§ **Task statement**
Only the stretch below from the line holding "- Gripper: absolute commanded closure" through the line holding "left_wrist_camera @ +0" should be restated, word for word and with both ends included; pictures stay out.
----- The data -----
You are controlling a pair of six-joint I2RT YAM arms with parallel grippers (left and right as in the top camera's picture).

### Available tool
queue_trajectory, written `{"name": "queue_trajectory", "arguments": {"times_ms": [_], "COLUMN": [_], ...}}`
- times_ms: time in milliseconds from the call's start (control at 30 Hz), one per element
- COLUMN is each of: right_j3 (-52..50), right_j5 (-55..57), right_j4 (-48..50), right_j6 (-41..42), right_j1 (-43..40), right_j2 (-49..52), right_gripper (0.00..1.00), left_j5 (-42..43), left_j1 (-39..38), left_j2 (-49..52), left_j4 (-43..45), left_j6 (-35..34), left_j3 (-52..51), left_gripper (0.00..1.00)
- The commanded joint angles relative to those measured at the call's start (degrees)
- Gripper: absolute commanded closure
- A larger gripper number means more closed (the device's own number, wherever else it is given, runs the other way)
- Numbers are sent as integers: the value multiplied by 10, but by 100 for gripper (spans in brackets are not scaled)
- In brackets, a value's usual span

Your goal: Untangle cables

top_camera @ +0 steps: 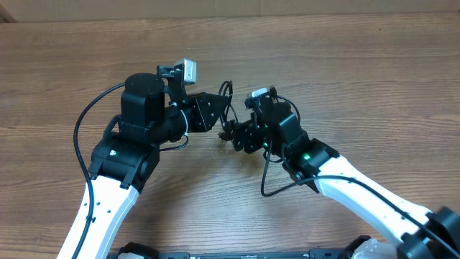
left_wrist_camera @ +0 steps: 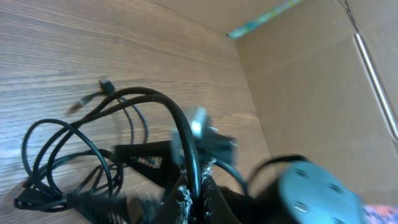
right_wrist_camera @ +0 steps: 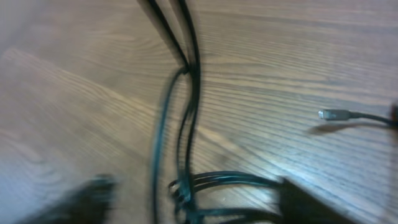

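The cables (top_camera: 228, 108) are thin black cords bunched between my two grippers at the table's middle. My left gripper (top_camera: 218, 115) is shut on one black cable (left_wrist_camera: 186, 134) that arches up out of its jaws (left_wrist_camera: 198, 198). The other cords lie in loose loops (left_wrist_camera: 59, 162) on the wood to the left. My right gripper (top_camera: 237, 135) is open, and its blurred fingers stand either side of several cable strands (right_wrist_camera: 189, 124) that run between them (right_wrist_camera: 196, 202). A silver-tipped plug (right_wrist_camera: 333, 114) lies on the table to the right.
The wooden table (top_camera: 359, 72) surrounds the bundle. A brown cardboard wall (left_wrist_camera: 311, 74) stands beyond the table edge in the left wrist view. Thicker black arm wires (top_camera: 86, 122) loop beside the left arm and under the right arm (top_camera: 267, 183).
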Motion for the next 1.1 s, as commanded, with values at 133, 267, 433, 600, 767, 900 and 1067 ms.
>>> {"name": "queue_trajectory", "arguments": {"times_ms": [133,267,433,600,767,900,1067], "right_j3": [32,59,63,63,63,63,63], "right_j5": [-52,-139,-229,-329,-269,-275,-391], "right_j4": [3,-5,17,85,37,-22,-91], "right_j6": [1,13,53,70,70,70,49], "right_j1": [-8,-53,-130,-222,-330,-409,-409], "right_j2": [-22,-108,-178,-208,-207,-207,-203], "right_gripper": [96,96,96,96,96,96,93], "left_j5": [-59,-255,-295,-359,-446,-451,-320], "left_j1": [3,3,3,3,19,46,63], "left_j2": [-16,-10,25,99,120,108,105], "left_j4": [-52,-157,-219,-273,-303,-296,-229], "left_j6": [120,116,115,104,39,30,2], "left_j3": [19,18,18,18,18,18,18], "left_gripper": [95,96,96,96,96,96,96]}}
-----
§ **Output below**
- Gripper: absolute commanded closure
- A larger gripper number means more closed (the device's own number, wherever else it is given, runs the other way)
- Numbers are sent as integers: the value multiplied by 10, but by 100 for gripper (spans in brackets are not scaled)
- In brackets, a value's usual span

Your goal: Untangle cables

top_camera @ +0 steps: 
left_wrist_camera @ +0 steps: 

The exercise is done, and nothing more is needed.